Further Directions of Research

Further research into CDI-PTSD is paramount to supporting affected patients and containing medical and economic costs. Although important differences from traditional PTSD have already been identified, it seems important to further investigate, monitor, and address CDI-PTSD symptoms to identify and support affected patients at an early stage. In this context, a specific diagnostic instrument would be desirable, which can reliably be applied to screen for possible CDI-PTSD symptoms. Subsequently, specific therapeutic procedures should also be developed, the efficacy of which can be tested in RCTs. Intervention strategies that also address avoidance behavior of CDI-PTSD patients, such as lack of regular physical activities or irregular intake of medications, should be taken into account. These strategies might improve the cardiac prognosis. Specific mechanisms underlying treatment success should be tested, e.g., fear habituation and improved self-efficacy. It seems also important to focus research on protective factors such as implementation of social support, adaptive coping strategies, resilience, and hedonic well-being/optimism to possibly prevent the development of CDI-PTSD. Furthermore, care services for families and caregivers of patients following an acute cardiac event (e.g., ACS, cardiac arrest) should be established. In addition, future research could examine the long-term effects of trauma-focused interventions on physical and mental health outcomes in survivors of life-threatening CVD events.

Conclusions

CDI-PTSD differs from “traditional PTSD” in that intrusions are often future-oriented, which may lead to underdiagnosis.
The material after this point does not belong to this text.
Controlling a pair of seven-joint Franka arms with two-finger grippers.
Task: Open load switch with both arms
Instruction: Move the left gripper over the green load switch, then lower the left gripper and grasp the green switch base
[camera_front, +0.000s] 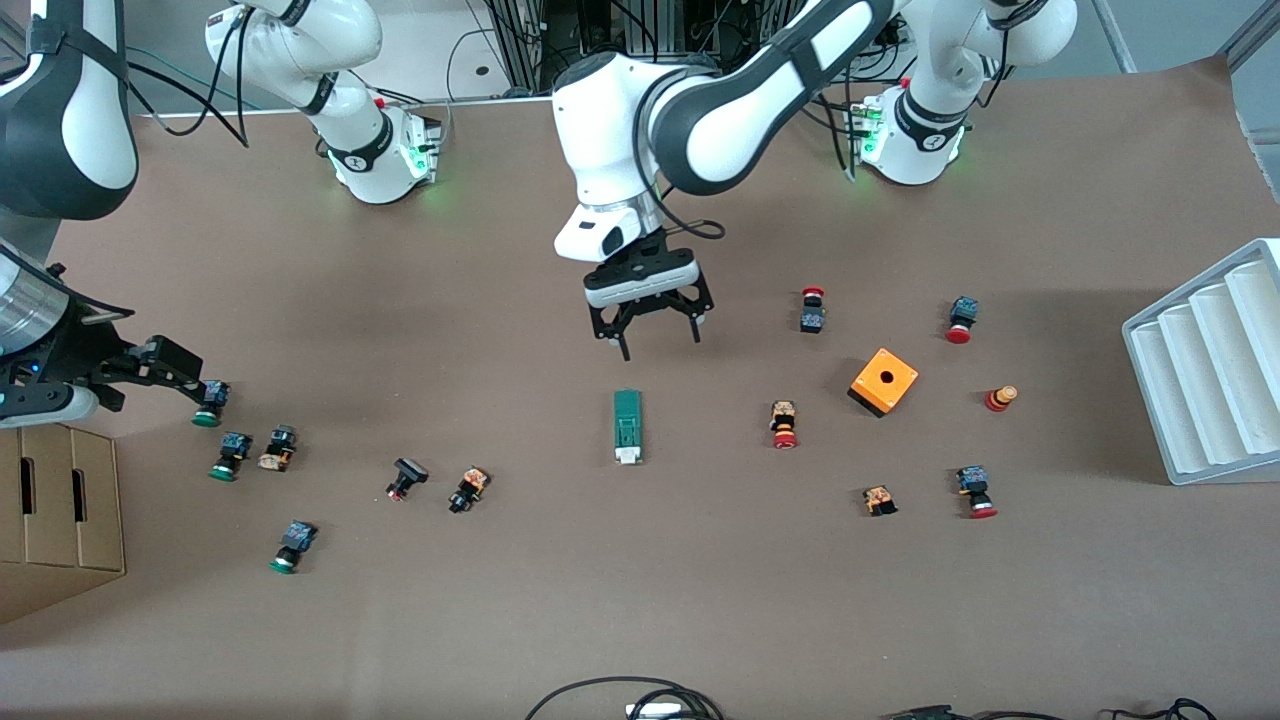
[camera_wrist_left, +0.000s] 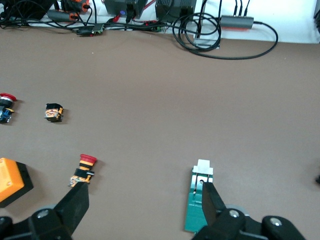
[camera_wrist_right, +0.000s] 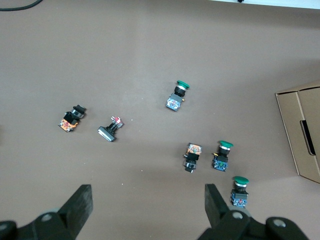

In addition to impact psychological well-being, CDI-PTSD is associated with an increased risk of adverse CVD outcomes and increased mortality. There are several plausible biobehavioral mechanisms to explain this risk. CBT, including EMDR, and SSRIs have been shown to be effective treatments for PTSD, which appear particularly appropriate for patients with CVD. However, evidence from RCTs is still lacking for firm recommendations. Treatment may focus on restoring confidence in cardiac function by processing traumatic memories and reducing avoidance and safety behaviors to improve quality of life, daily functioning, and possibly cardiovascular prognosis.